What to work on: Every line containing the string "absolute" should be returned from the records.
*** Data ***
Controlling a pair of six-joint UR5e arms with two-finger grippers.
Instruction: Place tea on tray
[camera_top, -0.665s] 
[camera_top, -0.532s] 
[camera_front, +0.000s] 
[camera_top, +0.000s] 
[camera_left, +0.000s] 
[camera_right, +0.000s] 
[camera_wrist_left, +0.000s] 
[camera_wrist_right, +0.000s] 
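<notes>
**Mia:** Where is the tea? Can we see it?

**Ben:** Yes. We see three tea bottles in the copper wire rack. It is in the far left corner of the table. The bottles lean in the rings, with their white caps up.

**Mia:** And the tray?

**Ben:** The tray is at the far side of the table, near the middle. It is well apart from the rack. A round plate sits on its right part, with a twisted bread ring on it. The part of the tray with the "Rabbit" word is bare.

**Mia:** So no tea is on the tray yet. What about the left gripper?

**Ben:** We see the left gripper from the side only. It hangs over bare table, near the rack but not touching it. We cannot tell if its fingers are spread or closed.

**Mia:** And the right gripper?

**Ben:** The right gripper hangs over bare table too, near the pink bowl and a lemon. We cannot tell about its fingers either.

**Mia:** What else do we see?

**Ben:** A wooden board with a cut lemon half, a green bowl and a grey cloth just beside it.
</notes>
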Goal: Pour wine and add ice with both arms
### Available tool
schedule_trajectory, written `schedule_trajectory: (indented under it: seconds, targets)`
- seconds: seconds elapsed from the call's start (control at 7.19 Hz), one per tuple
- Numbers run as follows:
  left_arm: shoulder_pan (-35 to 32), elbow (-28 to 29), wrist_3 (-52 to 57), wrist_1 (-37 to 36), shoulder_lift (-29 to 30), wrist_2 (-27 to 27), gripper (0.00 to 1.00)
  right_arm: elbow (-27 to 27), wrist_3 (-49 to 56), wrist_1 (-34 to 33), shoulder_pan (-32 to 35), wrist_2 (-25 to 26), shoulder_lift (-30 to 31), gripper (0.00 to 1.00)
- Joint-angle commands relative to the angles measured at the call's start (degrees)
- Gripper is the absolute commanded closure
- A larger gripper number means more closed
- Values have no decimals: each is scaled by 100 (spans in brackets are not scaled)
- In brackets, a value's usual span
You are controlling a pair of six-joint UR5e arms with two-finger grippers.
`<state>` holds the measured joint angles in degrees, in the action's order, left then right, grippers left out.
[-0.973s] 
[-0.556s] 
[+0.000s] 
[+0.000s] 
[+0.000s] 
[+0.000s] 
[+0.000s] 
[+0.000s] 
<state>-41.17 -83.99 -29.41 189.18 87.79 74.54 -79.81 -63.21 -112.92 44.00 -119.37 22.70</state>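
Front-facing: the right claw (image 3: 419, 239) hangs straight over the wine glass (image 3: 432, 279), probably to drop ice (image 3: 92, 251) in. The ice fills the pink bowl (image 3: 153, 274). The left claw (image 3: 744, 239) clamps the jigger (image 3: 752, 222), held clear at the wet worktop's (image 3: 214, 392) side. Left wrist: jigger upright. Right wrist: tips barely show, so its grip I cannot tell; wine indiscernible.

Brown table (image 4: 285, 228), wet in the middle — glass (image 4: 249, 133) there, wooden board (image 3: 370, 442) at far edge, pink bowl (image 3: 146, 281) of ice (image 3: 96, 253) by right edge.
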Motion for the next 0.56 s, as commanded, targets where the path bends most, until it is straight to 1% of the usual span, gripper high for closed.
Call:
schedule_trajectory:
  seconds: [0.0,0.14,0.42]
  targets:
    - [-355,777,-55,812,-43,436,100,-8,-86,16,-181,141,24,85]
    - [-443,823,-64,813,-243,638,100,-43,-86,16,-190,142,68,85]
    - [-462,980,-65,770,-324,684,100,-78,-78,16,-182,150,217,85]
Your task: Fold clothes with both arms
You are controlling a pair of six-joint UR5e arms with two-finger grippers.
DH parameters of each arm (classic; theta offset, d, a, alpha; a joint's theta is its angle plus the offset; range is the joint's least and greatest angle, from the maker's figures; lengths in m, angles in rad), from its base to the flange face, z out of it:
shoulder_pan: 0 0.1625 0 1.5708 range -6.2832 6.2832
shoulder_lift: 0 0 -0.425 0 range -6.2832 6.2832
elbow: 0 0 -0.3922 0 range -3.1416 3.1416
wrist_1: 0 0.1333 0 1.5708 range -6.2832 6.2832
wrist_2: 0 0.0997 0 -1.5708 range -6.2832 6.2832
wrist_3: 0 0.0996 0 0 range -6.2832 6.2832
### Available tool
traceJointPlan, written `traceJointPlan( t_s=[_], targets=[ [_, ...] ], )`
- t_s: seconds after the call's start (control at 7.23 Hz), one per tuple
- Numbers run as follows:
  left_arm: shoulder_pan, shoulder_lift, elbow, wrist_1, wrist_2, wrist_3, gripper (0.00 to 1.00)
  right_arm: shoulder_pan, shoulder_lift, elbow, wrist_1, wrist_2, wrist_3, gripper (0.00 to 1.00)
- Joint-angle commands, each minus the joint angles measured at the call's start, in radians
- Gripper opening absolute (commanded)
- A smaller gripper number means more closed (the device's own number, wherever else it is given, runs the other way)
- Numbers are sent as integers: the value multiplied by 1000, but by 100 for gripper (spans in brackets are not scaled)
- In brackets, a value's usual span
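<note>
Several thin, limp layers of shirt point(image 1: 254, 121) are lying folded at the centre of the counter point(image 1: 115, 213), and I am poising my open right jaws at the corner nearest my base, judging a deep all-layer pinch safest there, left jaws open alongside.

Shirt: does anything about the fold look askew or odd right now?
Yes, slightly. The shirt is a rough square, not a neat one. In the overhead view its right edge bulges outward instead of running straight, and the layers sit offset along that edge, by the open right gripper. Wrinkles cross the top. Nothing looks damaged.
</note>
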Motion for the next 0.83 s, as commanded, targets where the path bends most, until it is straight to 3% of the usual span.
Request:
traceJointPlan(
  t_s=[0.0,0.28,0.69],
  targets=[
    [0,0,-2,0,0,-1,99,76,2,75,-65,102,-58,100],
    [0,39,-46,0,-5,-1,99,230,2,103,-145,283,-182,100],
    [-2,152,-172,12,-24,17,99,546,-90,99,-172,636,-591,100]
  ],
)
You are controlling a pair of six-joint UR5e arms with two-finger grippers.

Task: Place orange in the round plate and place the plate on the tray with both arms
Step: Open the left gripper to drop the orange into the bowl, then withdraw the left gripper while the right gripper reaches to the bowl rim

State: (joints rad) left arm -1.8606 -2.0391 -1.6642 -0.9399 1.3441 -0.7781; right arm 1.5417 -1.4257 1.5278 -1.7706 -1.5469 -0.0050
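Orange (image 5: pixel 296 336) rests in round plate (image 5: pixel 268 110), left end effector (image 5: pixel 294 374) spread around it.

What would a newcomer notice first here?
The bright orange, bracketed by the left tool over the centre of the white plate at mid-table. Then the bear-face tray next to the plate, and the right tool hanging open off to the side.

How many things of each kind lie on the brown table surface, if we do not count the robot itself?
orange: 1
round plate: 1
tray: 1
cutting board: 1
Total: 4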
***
Solution below:
- Gripper is the absolute commanded closure
- Gripper opening absolute (commanded)

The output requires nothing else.